● **Exercise instructions**
Give the count of lines in the entries below that contain the string "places", and only that count.

● **Records to process**
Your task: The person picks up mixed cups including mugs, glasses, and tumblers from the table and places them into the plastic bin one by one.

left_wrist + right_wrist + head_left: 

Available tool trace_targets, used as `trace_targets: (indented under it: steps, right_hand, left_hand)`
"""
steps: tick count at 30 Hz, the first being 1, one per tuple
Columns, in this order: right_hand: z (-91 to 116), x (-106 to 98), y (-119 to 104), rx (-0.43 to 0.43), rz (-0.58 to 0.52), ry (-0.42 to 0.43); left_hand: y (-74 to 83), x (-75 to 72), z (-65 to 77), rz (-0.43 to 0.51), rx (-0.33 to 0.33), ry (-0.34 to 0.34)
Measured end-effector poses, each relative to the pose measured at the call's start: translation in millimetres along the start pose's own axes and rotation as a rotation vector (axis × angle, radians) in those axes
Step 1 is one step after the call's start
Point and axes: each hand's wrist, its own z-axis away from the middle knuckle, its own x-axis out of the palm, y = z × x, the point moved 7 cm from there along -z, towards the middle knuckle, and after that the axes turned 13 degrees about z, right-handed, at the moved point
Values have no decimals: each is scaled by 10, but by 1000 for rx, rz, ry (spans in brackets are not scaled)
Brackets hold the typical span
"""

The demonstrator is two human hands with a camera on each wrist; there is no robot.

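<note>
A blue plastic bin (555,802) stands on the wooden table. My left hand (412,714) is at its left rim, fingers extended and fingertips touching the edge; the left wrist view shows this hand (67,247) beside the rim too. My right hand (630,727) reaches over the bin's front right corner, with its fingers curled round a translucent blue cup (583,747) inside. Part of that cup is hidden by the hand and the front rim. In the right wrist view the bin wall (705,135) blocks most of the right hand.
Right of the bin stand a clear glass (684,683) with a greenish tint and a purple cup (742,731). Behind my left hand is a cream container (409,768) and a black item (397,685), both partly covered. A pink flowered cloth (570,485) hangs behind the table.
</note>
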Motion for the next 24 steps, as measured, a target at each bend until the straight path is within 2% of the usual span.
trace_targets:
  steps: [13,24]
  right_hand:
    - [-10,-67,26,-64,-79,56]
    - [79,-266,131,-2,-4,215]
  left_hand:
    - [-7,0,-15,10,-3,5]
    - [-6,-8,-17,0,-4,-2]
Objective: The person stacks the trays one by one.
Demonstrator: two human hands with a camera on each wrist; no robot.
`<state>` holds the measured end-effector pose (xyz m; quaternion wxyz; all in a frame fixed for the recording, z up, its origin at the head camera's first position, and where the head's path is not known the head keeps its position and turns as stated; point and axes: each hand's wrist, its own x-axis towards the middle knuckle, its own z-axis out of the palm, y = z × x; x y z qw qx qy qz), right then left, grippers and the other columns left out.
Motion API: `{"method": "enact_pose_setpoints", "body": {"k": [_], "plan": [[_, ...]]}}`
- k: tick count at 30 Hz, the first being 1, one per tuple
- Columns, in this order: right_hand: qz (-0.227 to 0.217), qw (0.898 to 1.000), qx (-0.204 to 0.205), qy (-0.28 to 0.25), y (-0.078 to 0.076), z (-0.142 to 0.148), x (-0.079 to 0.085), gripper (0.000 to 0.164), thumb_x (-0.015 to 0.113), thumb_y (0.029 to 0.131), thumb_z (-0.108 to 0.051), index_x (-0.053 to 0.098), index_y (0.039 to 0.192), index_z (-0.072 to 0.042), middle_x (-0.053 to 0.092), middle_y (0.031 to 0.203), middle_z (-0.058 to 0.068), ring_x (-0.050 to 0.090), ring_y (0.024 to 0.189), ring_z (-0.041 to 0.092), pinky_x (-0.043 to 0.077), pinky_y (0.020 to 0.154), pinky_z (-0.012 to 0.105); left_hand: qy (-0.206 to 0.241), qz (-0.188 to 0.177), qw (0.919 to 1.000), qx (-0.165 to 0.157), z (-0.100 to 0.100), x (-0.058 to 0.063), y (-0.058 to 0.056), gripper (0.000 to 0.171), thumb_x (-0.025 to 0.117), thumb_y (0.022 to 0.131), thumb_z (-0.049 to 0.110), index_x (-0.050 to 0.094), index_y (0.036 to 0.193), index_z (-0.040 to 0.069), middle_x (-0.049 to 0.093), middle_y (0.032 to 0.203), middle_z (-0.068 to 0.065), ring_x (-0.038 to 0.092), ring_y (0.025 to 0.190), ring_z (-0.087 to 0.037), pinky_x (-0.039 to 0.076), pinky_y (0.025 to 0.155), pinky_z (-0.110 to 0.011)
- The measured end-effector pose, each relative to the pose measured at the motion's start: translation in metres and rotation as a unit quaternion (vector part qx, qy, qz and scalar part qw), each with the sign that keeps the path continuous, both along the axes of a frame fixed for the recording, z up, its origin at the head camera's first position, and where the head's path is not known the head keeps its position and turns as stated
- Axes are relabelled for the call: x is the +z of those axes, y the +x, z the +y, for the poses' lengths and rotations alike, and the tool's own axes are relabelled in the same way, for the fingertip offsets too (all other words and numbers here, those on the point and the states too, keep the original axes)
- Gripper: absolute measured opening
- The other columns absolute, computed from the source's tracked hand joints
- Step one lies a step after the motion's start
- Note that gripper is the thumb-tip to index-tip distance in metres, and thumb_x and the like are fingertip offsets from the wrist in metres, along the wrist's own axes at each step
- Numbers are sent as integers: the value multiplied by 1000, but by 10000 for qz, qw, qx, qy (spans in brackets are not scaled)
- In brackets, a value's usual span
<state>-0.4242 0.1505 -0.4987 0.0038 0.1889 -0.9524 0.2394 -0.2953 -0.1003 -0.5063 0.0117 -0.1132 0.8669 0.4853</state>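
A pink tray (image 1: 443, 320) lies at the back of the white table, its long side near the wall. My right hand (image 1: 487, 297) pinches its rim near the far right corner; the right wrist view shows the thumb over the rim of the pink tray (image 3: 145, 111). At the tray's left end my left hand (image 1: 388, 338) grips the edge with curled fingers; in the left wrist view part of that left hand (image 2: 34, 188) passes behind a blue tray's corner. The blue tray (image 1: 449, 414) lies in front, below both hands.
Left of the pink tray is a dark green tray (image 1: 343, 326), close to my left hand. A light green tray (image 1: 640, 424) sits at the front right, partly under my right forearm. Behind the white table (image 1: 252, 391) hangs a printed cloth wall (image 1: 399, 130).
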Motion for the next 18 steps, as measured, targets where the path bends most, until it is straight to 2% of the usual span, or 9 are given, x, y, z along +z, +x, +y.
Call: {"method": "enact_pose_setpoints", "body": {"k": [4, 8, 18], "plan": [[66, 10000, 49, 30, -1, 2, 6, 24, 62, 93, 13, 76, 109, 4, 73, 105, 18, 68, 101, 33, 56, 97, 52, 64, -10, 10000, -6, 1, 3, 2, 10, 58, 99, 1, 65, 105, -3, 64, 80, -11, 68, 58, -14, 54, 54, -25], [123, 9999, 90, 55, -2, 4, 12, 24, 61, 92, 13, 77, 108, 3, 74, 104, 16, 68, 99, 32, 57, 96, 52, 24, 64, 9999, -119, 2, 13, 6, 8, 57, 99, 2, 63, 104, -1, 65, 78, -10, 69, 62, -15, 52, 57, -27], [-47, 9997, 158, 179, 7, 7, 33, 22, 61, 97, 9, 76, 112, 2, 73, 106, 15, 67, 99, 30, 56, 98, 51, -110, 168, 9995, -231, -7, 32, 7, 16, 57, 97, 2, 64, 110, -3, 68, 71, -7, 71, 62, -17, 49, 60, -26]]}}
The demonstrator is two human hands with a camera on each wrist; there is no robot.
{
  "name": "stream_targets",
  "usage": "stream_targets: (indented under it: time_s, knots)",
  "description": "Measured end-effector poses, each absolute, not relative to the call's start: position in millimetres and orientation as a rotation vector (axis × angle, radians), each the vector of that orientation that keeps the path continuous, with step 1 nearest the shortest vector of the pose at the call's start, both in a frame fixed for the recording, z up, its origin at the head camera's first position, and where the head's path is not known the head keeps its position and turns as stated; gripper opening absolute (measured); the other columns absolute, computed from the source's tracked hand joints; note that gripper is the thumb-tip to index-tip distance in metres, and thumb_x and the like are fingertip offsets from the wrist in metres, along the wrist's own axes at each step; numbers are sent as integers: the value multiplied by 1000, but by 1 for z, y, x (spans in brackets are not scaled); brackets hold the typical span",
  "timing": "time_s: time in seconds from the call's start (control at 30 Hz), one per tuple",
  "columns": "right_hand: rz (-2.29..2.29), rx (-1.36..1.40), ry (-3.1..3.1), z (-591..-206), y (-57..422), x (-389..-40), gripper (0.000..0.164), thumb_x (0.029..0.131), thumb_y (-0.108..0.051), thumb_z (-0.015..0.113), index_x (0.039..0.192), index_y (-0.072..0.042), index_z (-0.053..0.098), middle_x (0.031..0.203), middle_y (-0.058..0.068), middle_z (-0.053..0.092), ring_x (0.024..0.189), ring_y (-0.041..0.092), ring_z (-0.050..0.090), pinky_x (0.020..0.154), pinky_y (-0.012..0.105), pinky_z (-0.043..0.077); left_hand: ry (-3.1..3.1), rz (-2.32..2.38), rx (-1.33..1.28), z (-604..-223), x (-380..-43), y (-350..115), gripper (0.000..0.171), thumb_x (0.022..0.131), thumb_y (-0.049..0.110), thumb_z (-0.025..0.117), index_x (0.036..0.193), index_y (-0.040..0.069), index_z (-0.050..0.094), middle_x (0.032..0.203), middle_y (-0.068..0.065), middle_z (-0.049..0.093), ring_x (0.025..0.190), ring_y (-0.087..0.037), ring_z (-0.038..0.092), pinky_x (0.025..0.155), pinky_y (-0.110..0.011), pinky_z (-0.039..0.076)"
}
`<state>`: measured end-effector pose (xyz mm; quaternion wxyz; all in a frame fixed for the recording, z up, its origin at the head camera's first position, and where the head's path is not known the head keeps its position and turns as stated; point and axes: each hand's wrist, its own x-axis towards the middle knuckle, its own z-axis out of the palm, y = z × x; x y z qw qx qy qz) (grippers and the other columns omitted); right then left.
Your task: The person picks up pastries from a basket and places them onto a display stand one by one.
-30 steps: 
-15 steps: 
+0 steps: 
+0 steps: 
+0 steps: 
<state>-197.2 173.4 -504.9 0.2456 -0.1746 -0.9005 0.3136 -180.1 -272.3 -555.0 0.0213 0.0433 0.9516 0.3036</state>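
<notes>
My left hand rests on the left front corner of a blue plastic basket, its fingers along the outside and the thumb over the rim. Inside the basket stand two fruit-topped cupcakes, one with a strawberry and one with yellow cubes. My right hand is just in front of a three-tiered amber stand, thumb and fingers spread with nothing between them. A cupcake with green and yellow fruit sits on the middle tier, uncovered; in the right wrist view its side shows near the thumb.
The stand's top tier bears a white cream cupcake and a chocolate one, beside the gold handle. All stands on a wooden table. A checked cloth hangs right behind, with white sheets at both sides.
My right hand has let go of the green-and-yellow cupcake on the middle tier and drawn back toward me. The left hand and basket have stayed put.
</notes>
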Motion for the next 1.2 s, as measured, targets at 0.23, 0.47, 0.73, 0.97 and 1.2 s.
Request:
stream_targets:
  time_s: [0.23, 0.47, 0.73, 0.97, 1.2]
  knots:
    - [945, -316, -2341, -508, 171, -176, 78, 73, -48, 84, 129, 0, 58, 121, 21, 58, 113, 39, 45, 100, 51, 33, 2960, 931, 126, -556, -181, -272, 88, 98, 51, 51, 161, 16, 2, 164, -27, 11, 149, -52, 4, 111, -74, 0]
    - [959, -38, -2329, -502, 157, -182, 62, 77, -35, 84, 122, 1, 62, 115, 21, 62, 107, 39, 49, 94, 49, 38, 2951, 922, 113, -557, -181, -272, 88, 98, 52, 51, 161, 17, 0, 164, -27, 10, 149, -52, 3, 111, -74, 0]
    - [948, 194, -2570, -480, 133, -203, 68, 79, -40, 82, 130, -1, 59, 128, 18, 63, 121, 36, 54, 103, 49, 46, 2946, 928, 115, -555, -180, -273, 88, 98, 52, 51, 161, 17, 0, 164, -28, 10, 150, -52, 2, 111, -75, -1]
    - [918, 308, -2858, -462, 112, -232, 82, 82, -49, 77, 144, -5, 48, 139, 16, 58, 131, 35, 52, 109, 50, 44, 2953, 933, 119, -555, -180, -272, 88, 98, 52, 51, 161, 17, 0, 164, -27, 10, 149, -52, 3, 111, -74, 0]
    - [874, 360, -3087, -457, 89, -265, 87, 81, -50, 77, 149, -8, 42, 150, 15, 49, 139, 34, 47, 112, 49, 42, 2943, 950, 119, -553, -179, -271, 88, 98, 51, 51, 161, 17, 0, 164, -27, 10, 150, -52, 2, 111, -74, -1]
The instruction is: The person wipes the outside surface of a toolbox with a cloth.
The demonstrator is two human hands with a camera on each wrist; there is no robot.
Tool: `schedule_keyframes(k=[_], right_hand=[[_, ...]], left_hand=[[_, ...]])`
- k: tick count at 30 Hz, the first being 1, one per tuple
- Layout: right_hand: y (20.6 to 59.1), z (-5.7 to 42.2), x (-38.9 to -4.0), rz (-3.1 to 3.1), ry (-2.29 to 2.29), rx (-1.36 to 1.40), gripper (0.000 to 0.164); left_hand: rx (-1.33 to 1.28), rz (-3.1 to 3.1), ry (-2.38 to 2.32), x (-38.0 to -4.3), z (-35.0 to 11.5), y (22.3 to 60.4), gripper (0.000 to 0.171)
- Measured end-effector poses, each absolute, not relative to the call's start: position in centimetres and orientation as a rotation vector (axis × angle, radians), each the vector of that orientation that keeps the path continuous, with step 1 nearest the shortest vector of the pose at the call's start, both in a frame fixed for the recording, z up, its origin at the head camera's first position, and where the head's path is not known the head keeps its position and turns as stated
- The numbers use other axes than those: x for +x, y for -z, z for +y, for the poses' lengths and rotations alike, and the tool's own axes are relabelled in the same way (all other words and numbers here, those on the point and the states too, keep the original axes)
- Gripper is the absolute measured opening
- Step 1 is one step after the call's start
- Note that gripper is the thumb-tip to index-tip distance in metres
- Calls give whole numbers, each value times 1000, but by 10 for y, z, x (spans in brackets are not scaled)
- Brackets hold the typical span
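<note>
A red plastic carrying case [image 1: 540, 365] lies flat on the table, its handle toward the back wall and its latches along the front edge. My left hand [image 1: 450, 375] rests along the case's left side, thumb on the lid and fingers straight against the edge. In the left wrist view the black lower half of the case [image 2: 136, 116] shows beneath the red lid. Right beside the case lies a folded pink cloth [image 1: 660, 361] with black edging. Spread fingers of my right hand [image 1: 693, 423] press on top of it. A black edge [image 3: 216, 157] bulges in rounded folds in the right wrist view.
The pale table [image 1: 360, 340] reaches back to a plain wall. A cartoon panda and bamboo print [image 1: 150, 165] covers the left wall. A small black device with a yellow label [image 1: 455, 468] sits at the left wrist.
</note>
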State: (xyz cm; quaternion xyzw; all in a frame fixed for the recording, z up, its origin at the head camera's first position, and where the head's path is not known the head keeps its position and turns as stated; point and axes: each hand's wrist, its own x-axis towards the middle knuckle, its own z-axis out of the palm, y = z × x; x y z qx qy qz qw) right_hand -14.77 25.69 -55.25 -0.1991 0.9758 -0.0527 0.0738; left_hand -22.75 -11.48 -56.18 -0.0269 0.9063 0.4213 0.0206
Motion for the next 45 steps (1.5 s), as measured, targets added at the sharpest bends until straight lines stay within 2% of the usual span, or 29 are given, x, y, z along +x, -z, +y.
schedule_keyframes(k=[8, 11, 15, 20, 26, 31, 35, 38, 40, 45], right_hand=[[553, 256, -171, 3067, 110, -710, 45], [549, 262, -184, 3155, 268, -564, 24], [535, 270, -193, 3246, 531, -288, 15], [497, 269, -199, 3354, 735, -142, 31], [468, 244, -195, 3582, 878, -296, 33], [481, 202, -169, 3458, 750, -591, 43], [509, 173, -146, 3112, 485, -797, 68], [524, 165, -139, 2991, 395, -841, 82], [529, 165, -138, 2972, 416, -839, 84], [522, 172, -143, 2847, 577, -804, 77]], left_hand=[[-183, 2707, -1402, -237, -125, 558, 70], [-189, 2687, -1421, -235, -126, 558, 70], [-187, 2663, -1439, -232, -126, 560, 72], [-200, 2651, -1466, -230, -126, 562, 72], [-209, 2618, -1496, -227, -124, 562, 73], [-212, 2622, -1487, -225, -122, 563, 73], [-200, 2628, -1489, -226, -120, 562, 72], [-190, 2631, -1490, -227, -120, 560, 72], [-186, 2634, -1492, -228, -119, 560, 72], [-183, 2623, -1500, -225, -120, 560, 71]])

● **Answer to the problem**
2